Your goal: Nothing may be added, dropped, or altered; restate the listing word for word.

Collected material:
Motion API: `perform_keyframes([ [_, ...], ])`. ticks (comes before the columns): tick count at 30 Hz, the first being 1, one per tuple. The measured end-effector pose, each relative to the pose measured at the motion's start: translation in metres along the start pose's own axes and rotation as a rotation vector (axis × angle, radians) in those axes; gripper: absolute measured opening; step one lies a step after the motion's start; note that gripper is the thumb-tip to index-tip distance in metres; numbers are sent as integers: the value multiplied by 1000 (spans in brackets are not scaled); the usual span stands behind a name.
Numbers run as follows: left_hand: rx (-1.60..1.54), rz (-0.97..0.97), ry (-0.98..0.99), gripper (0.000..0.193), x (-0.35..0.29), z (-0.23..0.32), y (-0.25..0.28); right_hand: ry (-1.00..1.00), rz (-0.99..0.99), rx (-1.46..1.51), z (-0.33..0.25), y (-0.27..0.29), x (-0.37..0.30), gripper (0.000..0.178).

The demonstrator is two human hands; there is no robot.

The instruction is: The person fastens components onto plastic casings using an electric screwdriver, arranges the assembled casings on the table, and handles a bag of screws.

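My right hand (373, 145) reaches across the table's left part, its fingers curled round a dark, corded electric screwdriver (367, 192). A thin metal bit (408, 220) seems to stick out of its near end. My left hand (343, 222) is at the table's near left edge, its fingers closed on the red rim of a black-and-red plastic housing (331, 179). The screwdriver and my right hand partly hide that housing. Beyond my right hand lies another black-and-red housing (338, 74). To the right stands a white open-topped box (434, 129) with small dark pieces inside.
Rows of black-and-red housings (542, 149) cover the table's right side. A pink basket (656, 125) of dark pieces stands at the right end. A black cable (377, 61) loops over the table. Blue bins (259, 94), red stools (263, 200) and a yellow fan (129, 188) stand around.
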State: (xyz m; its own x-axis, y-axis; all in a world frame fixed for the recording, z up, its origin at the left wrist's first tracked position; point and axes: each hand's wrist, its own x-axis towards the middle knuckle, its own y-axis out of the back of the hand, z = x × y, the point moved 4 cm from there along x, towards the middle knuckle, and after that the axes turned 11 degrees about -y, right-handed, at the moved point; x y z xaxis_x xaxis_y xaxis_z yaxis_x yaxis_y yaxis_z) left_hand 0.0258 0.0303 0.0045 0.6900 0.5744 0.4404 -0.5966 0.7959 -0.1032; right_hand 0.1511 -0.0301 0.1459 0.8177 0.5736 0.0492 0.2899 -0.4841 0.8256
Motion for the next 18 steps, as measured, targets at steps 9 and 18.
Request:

Result of this exercise:
Motion API: `perform_keyframes([ [_, ...], ])`. ticks (comes before the columns): tick count at 30 Hz, the first being 1, one per tuple. The measured end-effector pose, each relative to the pose measured at the motion's start: translation in metres along the start pose's own axes and rotation as a rotation vector (axis × angle, radians) in those axes; gripper: absolute measured opening; step one lies a step after the motion's start; note that gripper is the thumb-tip to index-tip distance in metres; numbers are sent as integers: the value multiplied by 1000 (spans in brackets are not scaled); the usual span stands behind a name.
Numbers run as follows: left_hand: rx (-1.60..1.54), rz (-0.97..0.97), ry (-0.98..0.99), gripper (0.000..0.193), x (-0.35..0.29), z (-0.23..0.32), y (-0.25..0.28); right_hand: ry (-1.00..1.00), rz (-0.99..0.99), rx (-1.46..1.51), z (-0.33..0.25), y (-0.27..0.29), x (-0.37..0.30), gripper (0.000..0.178).

The demonstrator is two human hands; there is no robot.

The instruction is: The person fastens components onto plastic casings using an electric screwdriver, arranges the assembled casings on the table, and handles a bag of screws.

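My right hand (373, 145) reaches across the table's left part, its fingers curled round a dark, corded electric screwdriver (367, 192). A thin metal bit (408, 220) seems to stick out of its near end. My left hand (343, 222) is at the table's near left edge, its fingers closed on the red rim of a black-and-red plastic housing (331, 179). The screwdriver and my right hand partly hide that housing. Beyond my right hand lies another black-and-red housing (338, 74). To the right stands a white open-topped box (434, 129) with small dark pieces inside.
Rows of black-and-red housings (542, 149) cover the table's right side. A pink basket (656, 125) of dark pieces stands at the right end. A black cable (377, 61) loops over the table. Blue bins (259, 94), red stools (263, 200) and a yellow fan (129, 188) stand around.
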State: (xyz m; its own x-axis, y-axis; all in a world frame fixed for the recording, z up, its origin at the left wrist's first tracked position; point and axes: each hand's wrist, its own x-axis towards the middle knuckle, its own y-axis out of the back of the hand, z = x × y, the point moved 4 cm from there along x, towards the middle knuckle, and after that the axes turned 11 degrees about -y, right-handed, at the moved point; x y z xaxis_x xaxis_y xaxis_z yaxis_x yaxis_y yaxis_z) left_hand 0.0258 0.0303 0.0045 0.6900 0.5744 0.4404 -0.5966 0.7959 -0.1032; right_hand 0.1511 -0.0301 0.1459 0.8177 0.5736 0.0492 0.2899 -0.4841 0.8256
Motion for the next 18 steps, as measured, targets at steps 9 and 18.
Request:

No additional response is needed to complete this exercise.